"A smoking firepot with a blazing torch appeared and passed between the pieces. On that day the LORD made a covenant with Abram."
Genesis 15:17-18 (NIV)
In the ancient Near East, covenant ceremonies were brutal and clear. Two parties would slaughter animals, split them in half, lay the pieces on the ground, and walk between them together. The message was unspoken but unmistakeable: If I break this promise, do to me what was done to these animals.
Abraham wants that kind of certainty. "How can I know?" he asks God (Genesis 15:8).
So God answers, but not the way you'd expect.
A torch appears and passes between the pieces, on its own. Only God walks through. Abraham is asleep and makes no promise. He signs nothing. No conditions, no fine print. It’s a unilateral, and unending covenant signed by one party only.

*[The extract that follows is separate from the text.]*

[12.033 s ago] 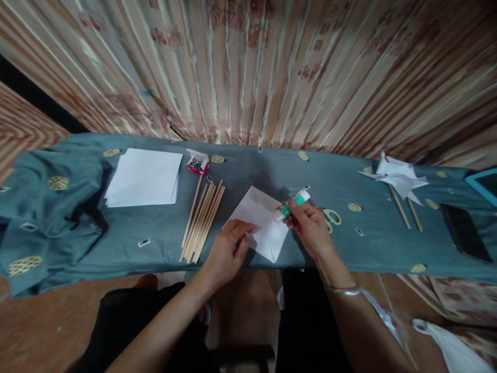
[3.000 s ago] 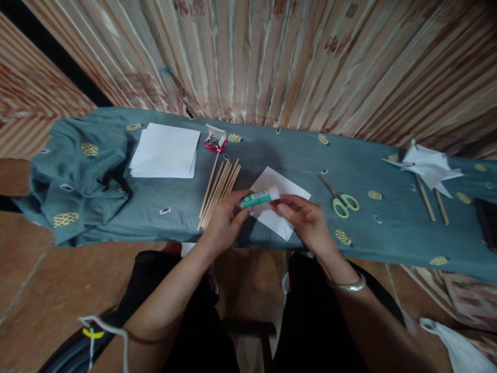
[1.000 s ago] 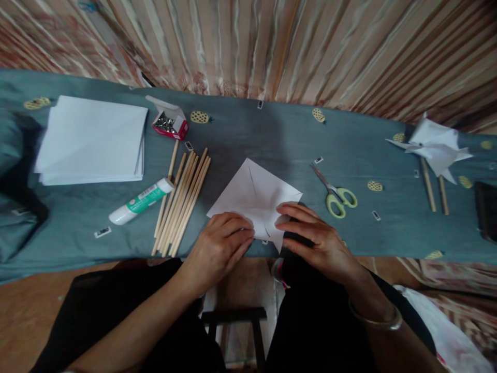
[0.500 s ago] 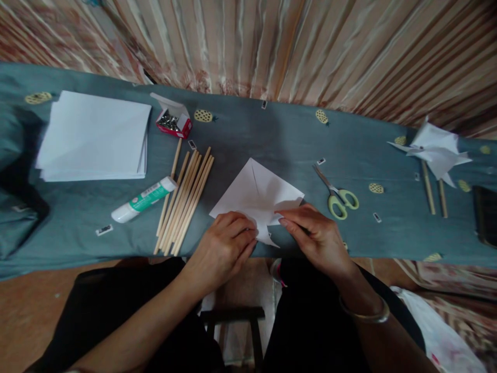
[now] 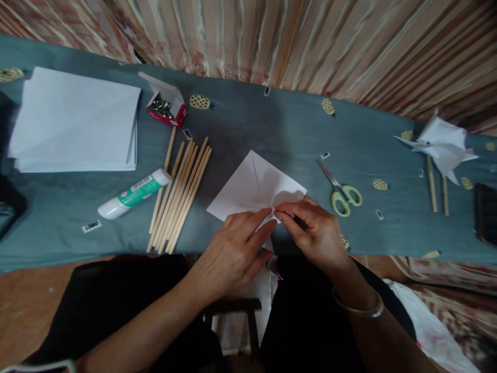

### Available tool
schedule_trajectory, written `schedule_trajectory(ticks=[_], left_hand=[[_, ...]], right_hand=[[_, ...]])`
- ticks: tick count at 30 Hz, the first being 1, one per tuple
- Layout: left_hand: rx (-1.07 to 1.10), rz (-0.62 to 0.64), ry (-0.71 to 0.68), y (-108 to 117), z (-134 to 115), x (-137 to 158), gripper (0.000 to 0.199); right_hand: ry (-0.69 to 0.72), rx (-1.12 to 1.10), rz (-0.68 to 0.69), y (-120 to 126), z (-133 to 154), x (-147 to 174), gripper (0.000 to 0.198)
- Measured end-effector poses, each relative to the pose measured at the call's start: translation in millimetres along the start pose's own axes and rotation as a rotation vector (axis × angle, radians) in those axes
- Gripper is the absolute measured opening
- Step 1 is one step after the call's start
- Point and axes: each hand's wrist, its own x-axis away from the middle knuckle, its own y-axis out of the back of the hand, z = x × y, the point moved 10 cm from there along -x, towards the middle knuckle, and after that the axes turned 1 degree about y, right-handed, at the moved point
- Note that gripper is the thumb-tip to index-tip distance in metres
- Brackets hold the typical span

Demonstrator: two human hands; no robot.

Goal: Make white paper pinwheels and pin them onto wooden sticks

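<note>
A square of white paper [image 5: 240,181] with slits cut in from its corners lies on the cloth in front of me. My right hand [image 5: 314,228] pinches a part of its near right side between thumb and fingertips. Close beside it, the fingertips of my left hand [image 5: 236,243] meet at the same spot, closed on the paper's near edge, and the hand covers the near left part. Green-handled scissors [image 5: 341,194] lie to the right of the paper. Left of it rest several wooden sticks [image 5: 182,197].
A glue stick [image 5: 134,194] lies by the sticks. Behind stands an open red box [image 5: 166,106] of small metal pins. A stack of white paper [image 5: 77,122] is at the far left. At right are a finished-looking paper pinwheel [image 5: 442,142] on a stick and a dark phone [image 5: 485,212].
My left hand has moved right along the paper, bringing its fingertips against those of my right hand. The view has shifted slightly.
</note>
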Motion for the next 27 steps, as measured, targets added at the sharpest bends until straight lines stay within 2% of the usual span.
schedule_trajectory(ticks=[12, 27], left_hand=[[0.023, 0.047, 0.057, -13.5, 6.8, 0.1, 0.055], [-0.017, 0.045, 0.058, -15.2, 7.4, -1.2, 0.054]], right_hand=[[-0.025, 0.111, -0.009, -1.9, -1.1, -0.5, 0.015], [-0.029, 0.147, -0.007, -3.1, 0.6, -4.3, 0.014]])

A rock cannot swim, a hippopotamus cannot fly, and God cannot lie.
That same covenant came to you through the cross. Not because you earned it or because you've kept your end. Because God never needed your end to begin with.
You don't have to earn God's faithfulness. You only have to trust it.
When you feel like you've disqualified yourself, remember that He walked through that night alone. The covenant was His idea. The cross was His plan. You didn't earn that promise, and you cannot lose it either.
Prayer: God, I remember every time I’ve failed You, even when You never started counting. Thank You for walking through that night alone. Thank You for the cross. I trust Your covenant more than my track record. In Jesus’ Name, Amen.